:: Records to process

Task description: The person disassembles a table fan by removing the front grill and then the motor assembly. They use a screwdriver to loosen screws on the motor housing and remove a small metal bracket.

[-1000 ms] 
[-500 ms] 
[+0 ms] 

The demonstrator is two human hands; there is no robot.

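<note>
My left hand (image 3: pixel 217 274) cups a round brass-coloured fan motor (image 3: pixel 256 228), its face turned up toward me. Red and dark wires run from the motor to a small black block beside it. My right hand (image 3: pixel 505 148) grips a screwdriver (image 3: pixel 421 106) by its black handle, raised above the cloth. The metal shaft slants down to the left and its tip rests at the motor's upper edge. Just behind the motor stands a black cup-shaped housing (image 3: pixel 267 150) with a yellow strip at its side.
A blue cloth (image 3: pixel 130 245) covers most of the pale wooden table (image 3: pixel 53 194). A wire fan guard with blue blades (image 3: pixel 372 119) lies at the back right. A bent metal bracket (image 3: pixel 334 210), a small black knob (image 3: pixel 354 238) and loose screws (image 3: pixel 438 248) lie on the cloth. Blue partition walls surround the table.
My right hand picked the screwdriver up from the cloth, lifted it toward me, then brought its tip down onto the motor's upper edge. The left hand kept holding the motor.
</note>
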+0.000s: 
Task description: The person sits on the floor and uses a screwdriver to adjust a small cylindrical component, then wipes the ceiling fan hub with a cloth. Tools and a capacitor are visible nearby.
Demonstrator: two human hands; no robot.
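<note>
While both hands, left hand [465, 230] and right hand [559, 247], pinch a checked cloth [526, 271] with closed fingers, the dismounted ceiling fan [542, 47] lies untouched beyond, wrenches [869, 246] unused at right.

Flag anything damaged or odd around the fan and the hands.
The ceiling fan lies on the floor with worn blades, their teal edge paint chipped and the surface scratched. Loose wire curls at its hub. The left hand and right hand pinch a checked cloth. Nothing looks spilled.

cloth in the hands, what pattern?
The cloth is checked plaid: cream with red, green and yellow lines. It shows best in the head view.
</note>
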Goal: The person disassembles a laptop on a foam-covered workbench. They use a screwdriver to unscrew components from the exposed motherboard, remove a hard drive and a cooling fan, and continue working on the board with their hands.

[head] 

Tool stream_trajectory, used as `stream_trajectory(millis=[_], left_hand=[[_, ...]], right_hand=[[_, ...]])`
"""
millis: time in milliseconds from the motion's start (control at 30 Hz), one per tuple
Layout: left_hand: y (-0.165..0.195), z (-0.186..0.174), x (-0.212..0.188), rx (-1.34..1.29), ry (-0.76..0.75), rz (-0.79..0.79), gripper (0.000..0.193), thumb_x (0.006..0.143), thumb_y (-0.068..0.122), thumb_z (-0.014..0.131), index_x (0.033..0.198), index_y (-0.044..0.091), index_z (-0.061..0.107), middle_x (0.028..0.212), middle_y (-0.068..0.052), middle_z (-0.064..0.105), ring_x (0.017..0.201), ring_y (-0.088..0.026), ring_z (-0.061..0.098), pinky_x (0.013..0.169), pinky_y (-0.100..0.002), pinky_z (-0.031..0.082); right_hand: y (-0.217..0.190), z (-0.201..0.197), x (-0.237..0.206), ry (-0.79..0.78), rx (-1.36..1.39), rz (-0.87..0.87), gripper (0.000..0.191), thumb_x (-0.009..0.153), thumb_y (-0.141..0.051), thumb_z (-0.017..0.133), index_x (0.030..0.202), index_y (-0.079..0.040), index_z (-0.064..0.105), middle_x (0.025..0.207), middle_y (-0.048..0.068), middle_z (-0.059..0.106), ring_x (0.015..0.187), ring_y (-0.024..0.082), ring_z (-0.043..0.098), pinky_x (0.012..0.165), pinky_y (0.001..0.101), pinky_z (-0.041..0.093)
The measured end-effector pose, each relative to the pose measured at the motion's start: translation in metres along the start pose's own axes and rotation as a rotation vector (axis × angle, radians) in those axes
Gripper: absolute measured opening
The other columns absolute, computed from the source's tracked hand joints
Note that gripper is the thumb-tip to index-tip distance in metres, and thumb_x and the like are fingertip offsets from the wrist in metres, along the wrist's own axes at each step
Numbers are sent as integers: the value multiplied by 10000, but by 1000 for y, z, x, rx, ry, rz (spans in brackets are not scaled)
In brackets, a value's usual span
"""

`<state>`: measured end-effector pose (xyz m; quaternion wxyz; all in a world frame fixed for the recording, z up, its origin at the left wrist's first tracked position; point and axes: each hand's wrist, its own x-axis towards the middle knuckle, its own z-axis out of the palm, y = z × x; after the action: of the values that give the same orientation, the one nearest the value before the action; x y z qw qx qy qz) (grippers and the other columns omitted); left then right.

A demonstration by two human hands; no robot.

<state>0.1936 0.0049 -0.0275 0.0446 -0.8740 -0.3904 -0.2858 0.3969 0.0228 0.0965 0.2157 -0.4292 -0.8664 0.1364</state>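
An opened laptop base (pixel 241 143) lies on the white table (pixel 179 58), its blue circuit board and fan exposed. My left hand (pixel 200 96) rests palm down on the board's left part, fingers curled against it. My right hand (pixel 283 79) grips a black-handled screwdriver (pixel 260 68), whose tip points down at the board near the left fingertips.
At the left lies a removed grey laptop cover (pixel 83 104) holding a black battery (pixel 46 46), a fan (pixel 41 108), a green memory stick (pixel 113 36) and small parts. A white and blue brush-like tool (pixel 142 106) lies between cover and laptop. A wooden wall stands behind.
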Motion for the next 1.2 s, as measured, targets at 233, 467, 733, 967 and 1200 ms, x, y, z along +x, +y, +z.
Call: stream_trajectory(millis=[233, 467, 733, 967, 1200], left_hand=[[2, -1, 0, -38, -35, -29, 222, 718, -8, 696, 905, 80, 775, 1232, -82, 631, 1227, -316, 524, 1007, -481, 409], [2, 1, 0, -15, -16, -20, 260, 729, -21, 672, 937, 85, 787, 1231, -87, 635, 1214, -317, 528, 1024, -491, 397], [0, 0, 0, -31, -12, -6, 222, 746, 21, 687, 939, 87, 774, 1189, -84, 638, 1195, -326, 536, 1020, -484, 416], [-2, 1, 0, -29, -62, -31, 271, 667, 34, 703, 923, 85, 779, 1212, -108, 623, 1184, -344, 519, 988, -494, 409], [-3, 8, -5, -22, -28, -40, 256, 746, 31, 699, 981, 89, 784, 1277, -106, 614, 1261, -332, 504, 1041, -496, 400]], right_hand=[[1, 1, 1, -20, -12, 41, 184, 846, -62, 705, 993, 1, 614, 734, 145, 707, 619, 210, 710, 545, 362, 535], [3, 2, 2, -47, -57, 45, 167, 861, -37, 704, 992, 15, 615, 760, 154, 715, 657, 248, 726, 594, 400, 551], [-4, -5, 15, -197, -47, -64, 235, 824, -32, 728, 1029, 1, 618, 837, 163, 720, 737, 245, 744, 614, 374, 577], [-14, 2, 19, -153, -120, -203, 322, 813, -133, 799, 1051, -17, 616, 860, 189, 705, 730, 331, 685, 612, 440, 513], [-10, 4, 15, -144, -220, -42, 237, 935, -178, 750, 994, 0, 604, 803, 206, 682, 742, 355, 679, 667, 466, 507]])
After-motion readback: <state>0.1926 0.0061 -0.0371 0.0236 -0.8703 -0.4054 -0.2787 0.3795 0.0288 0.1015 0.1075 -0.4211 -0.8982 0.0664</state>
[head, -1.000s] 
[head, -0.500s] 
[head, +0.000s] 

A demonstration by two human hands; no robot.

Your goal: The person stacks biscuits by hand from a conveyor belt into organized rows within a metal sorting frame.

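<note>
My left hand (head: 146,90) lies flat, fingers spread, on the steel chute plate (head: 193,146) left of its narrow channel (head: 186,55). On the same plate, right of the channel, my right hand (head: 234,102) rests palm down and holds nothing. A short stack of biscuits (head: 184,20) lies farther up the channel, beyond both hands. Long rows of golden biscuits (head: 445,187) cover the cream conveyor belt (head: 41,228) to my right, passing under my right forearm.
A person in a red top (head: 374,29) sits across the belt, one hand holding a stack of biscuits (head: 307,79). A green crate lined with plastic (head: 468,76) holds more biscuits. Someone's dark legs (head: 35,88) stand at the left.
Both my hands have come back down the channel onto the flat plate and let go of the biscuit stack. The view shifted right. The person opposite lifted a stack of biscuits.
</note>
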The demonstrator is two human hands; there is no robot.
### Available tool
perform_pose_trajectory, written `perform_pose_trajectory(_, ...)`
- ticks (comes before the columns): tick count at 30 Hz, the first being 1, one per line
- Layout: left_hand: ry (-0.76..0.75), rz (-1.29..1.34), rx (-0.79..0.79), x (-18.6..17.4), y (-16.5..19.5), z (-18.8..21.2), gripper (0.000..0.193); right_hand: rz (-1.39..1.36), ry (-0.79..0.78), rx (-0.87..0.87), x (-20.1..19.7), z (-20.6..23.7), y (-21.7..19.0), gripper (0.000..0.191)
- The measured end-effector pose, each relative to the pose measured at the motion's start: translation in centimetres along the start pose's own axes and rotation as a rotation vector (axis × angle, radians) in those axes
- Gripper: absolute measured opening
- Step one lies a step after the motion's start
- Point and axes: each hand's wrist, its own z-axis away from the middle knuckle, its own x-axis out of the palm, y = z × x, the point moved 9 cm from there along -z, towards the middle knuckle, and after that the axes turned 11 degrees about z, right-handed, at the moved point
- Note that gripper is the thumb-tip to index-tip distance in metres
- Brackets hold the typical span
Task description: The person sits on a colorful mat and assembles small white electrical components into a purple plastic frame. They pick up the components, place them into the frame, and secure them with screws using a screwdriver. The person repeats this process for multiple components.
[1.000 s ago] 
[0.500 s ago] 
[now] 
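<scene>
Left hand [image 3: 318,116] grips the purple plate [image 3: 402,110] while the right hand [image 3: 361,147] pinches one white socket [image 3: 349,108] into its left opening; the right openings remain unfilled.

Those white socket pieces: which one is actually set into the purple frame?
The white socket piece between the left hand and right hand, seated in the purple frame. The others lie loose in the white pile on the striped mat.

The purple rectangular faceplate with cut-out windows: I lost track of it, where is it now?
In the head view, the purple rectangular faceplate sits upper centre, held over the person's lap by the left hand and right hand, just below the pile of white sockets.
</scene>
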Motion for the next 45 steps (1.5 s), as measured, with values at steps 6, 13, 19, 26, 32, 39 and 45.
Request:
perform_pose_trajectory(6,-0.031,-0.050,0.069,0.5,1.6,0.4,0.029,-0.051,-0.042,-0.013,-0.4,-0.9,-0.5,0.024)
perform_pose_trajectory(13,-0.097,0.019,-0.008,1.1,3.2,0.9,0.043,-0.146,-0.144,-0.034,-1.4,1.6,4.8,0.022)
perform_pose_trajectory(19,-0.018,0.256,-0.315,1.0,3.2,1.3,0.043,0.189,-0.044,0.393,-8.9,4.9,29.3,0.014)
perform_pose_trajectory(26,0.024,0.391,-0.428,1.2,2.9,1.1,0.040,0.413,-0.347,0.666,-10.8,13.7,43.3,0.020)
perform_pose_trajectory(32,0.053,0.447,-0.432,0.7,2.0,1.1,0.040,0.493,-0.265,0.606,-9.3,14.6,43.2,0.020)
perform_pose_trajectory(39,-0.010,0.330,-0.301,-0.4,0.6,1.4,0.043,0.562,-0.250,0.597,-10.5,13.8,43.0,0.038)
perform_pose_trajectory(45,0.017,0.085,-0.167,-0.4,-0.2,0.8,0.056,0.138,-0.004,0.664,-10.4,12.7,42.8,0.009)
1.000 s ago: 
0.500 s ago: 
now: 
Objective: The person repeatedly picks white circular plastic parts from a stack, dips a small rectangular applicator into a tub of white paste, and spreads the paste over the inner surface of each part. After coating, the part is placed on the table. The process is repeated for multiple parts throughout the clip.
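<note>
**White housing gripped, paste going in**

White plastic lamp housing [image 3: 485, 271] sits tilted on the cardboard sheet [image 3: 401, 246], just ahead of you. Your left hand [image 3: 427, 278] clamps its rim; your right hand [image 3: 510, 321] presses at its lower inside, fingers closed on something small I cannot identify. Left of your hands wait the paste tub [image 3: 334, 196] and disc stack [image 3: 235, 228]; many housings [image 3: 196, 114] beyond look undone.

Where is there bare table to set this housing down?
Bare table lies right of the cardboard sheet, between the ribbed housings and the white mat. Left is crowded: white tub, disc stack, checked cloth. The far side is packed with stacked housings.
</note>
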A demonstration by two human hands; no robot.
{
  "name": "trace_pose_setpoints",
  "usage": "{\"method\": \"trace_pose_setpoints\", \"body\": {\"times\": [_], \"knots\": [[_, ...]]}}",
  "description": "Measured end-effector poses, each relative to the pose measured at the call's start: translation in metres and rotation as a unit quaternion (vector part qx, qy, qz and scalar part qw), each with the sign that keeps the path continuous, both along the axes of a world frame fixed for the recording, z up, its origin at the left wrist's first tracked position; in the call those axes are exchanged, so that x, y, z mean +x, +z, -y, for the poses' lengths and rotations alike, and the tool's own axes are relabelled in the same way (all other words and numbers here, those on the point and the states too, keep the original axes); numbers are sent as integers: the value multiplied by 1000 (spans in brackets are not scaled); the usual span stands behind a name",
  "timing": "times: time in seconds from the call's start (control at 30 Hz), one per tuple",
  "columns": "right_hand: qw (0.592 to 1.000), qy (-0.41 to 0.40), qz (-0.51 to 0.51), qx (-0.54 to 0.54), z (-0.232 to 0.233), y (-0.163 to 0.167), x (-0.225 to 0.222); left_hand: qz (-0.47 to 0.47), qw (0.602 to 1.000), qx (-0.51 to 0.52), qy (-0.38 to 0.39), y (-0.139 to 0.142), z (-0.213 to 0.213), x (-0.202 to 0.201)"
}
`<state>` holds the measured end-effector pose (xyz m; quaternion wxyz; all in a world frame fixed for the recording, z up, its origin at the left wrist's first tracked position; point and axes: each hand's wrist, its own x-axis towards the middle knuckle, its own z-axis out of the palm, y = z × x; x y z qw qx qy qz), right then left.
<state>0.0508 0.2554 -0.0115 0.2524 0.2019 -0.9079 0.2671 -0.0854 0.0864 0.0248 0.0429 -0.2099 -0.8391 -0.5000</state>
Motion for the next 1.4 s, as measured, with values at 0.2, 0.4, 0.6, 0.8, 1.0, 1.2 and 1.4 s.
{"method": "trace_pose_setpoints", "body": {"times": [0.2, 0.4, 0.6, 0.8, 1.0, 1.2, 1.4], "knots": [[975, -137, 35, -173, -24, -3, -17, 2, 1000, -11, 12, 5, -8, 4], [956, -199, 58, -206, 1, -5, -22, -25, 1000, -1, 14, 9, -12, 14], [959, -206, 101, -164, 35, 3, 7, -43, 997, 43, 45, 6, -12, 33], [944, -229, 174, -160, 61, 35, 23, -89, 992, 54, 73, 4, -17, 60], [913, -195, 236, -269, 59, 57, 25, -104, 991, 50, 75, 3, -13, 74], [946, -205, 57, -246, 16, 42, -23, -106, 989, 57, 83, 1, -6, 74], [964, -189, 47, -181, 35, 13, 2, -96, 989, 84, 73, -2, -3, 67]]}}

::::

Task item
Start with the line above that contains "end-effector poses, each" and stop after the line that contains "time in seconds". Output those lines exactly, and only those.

Response
  "description": "Measured end-effector poses, each relative to the pose measured at the call's start: translation in metres and rotation as a unit quaternion (vector part qx, qy, qz and scalar part qw), each with the sign that keeps the path continuous, both along the axes of a world frame fixed for the recording, z up, its origin at the left wrist's first tracked position; in the call those axes are exchanged, so that x, y, z mean +x, +z, -y, for the poses' lengths and rotations alike, and the tool's own axes are relabelled in the same way (all other words and numbers here, those on the point and the states too, keep the original axes); numbers are sent as integers: the value multiplied by 1000 (spans in brackets are not scaled); the usual span stands behind a name",
  "timing": "times: time in seconds from the call's start (control at 30 Hz), one per tuple",

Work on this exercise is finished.